Breaking changes for v2
I'm raising an issue to list the possible breaking changes for a future release of a v2 library:
- Removing
oraclekeyword argument and code in the twolegacy.jlfiles - Adding the slack $\epsilon$ in the signature of $J_E$ function (to support non-quadratic weighting)
- Consider changing the default arguments of
UnscentedKalmanFilter - Consider changing the default value of
transcriptioninNonLinMPCtoMultilpleShooting
About the new exact Hessian feature, this could be a breaking change:
- Consider changing the default value of
hessianinNonLinMPCandMovingHorizonEstimatortotrue(or perhapshessian=oracle, since it is only supported iforacle==true).
If I compare the benchmarks of our arXiv paper with Ipopt.jl v1.13.0 (that include a performance improvement for modifying the constant vector in linear constraints when exact Hessian is activated) and ModelPredictiveControl.jl v1.13.2, on the inverted pendulum:
# ====== transcription=SingleShooting(), hessian=false =============
btime_NMPC_track_solver_IP = median(bm) = TrialEstimate(374.487 ms)
btime_NMPC_regul_solver_IP = median(bm) = TrialEstimate(327.766 ms)
btime_EMPC_track_solver_IP = median(bm) = TrialEstimate(364.620 ms)
btime_EMPC_regul_solver_IP = median(bm) = TrialEstimate(363.225 ms)
# ======= transcription=SingleShooting(), hessian=true =============
btime_NMPC_track_solver_IP = median(bm) = TrialEstimate(133.406 ms)
btime_NMPC_regul_solver_IP = median(bm) = TrialEstimate(119.391 ms)
btime_EMPC_track_solver_IP = median(bm) = TrialEstimate(136.490 ms)
btime_EMPC_regul_solver_IP = median(bm) = TrialEstimate(119.599 ms)
# ====== transcription=MultipleShooting(), hessian=false ============
btime_NMPC_track_solver_IP = median(bm) = TrialEstimate(251.237 ms)
btime_NMPC_regul_solver_IP = median(bm) = TrialEstimate(214.630 ms)
btime_EMPC_track_solver_IP = median(bm) = TrialEstimate(274.271 ms)
btime_EMPC_regul_solver_IP = median(bm) = TrialEstimate(318.969 ms)
# ====== transcription=MultipleShooting(), hessian=true ============
btime_NMPC_track_solver_IP = median(bm) = TrialEstimate(334.286 ms)
btime_NMPC_regul_solver_IP = median(bm) = TrialEstimate(269.657 ms)
btime_EMPC_track_solver_IP = median(bm) = TrialEstimate(951.969 ms)
btime_EMPC_regul_solver_IP = median(bm) = TrialEstimate(935.775 ms)
The fastest approach seems to be SingleShooting() and hessian=true.
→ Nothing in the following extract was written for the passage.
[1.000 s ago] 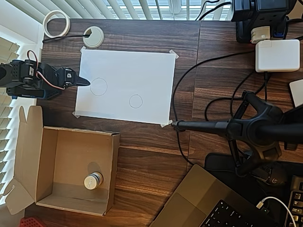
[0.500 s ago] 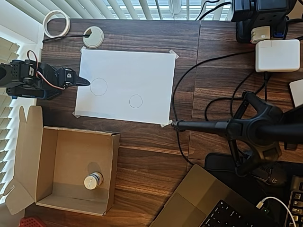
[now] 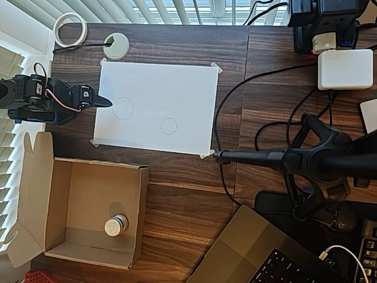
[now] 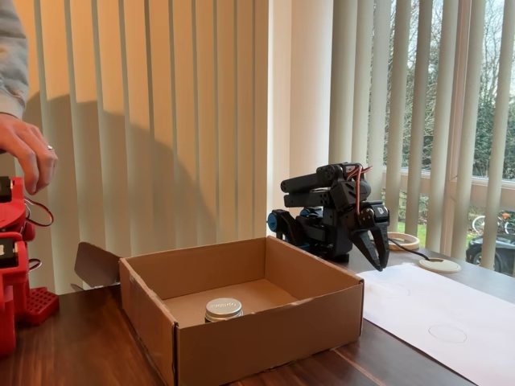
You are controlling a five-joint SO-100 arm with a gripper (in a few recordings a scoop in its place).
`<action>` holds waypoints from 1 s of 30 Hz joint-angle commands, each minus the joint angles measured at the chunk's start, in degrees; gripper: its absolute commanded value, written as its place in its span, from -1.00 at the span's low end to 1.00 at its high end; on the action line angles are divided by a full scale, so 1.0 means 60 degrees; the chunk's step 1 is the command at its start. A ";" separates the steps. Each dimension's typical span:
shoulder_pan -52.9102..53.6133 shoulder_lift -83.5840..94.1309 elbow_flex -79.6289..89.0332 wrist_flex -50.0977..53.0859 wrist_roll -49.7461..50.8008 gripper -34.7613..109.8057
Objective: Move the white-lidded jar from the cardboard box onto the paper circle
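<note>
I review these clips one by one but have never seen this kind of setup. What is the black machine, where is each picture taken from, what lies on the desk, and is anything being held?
The black machine is a small robot arm ending in a two-finger gripper, folded at the desk's edge. Its fingers look closed and hold nothing.

The overhead view looks straight down on the desk; the fixed view is a side camera at desk height, where the gripper hangs pointing down behind the cardboard box.

On the desk: a taped white sheet with two pencilled circles, the smaller being the paper circle; the open cardboard box, with the white-lidded jar standing on its floor; also cables, a charger and a laptop. A person's hand shows at the side view's edge.
</note>
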 commanded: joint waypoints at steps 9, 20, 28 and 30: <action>-0.0088 0.0615 -0.0571 0.0205 -0.0117 -0.52; -0.0161 0.0615 -0.0439 -0.0249 -0.0308 -0.52; -0.0146 0.0615 -0.0439 -0.0264 -0.0264 -0.28; -0.0117 0.0615 -0.0439 -0.0264 -0.0176 -0.07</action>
But sparse Hessian computation performances is highly problem-dependent. Actually, the Hessian of the economic MPC with multiple shooting seems to be weirdly more expensive.
In conclusion, I'm not totally convinced that changing the default of these two keyword arguments is worth it.
What's your opinion @baggepinnen ?
I don't have a strong opinion either way. The pendulum example may be too small to serve as the only deciding example, it's quite fast in either case, what happens to a much larger model? If MS+hessian makes a larger model take infinitely long to compile or otherwise, it may not be the best default.
Yep, I'll verify if it's really the Hessian that take this much time. ⌛️
-
optimdefault toModel(() -> UnoSolver.Optimizer(preset="filtersqp"));?
I expect filtersqp to be faster in most cases, but I also expect it to be less robust when the initial guess for the first optimization is poor
That's also my feeling but I did not hit cases in which the poor initial guesses led to divergence. I think MATLAB default to interior point for nlmpc in the past, but now it's an SQP algorithm by default.
Yep, I'll verify if it's really the Hessian that take this much time. ⌛️
Yep, all the the time is spent in the sparse Hessian computation of the objective function.
The number of colors is way higher than all the other cases:
ncolors(∇²J_prep) = 39
62×62 SparseArrays.SparseMatrixCSC{Bool, Int64} with 294 stored entries:
⎡⡿⣯⠉⠉⠉⠉⠉⠉⠉⠉⠉⠉⠉⠁⎤
⎢⡇⠀⠱⣦⠀⠀⠀⠀⠀⠀⠀⠀⠀⠀⎥
⎢⡇⠀⠀⠀⠱⣦⠀⠀⠀⠀⠀⠀⠀⠀⎥
⎢⡇⠀⠀⠀⠀⠀⠱⣦⡀⠀⠀⠀⠀⠀⎥
⎢⡇⠀⠀⠀⠀⠀⠀⠈⠱⣦⡀⠀⠀⠀⎥
⎢⡇⠀⠀⠀⠀⠀⠀⠀⠀⠈⠱⣦⡀⠀⎥
⎣⠇⠀⠀⠀⠀⠀⠀⠀⠀⠀⠀⠈⠱⣦⎦
I will experiment with other coloring orders...
The hessian has an arrow shape? IIRC @gdalle and friends have some special trick with mixed-mode AD that can handle such cases?
Wait, how can the hessian have an arrow shape with multiple shooting? I tend to get block-diagonal hessians in this case. The arrow shape indicates that there is some variable that interacts with all other variables, is this a minimum-time problem or something?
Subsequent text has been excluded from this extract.